Surely, like the film and music industries that we're so often compared to, there are a multitude of games each with a different market strategy. You have your EA sport sims, especially those around world cup 98 or euro 96, that we're marketed in the horizontal direction of every footie fan in England. This dragged in very soft core games who would buy anything with a football association. The same could be said of the latest barrage of Star Wars games. Mass marketed at a gaming arena not necessarily interested in games but certainly interested in the Episode One hype.
Then there's the basic genres of game, first person shooters, real time strategy's, flight sims, driving games, management games.
Games which, mostly, have no licenses and are there (hopefully) for the niche market's the genre definers such as C&C and wolfenstein created. These are more you vertical style of games, appealling to avid, perhaps hardcore, gamers, who love a particular style and buy the best of the genre.
Like films, you have your big budget players, who pump an inordinate amount of money into a single product knowing it will sell due to it's sequal value or it's having a license attached to it. There are smaller software houses who appeal to a niche market and have the occasional hit, allowing them to expand and appeal to a more horizontal group. As well as the dying breed of bedroom coders who write games that will only appeal to the hard core gamers due to it's lack of flashy graphics and shiny packaging.

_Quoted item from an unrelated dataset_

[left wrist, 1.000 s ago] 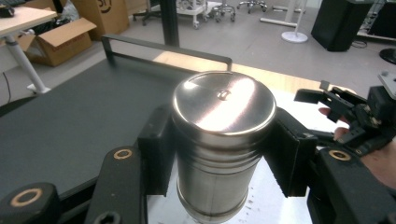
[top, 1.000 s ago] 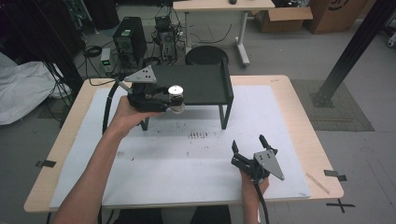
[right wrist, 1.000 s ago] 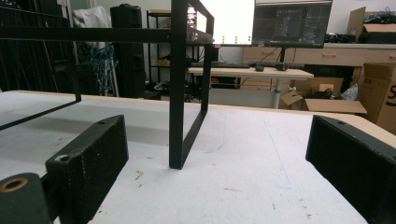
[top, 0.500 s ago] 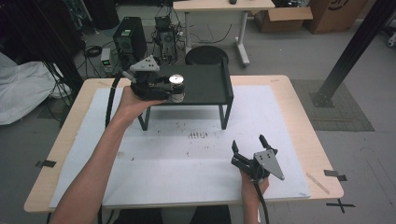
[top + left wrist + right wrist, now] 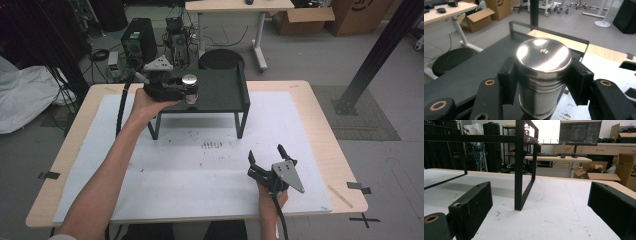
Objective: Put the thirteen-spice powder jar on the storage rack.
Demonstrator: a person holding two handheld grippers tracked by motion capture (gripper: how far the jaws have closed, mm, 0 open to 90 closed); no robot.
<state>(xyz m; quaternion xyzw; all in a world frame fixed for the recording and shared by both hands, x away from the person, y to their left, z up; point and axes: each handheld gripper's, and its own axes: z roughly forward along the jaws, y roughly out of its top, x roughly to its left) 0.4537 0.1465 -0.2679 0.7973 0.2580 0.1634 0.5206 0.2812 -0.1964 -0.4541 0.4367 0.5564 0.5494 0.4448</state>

I doubt you'll find that the percentages have changed over the last ten years of horizontal to vertical games produced, merely the size of the overall market that it appeals to. Being that there is a computer or console in the houses of almost everybody I know and a playstation comes a close second to cable tv here in England, the market is expanding with Moore's law. But so are developement costs and the entry level quality (denoted by look, not gameplay) of a game.
So in general, I think the games market has it's own brands of vertical and horizontally marketed games but the market itself is shifting towards a more horizontal percentage of the population.
Taking into account that we're talking in the first world...not developing country's...but I hear they're airlifting DreamCast in Ethiopia and Bosnia...so soon we'll have a truly global market.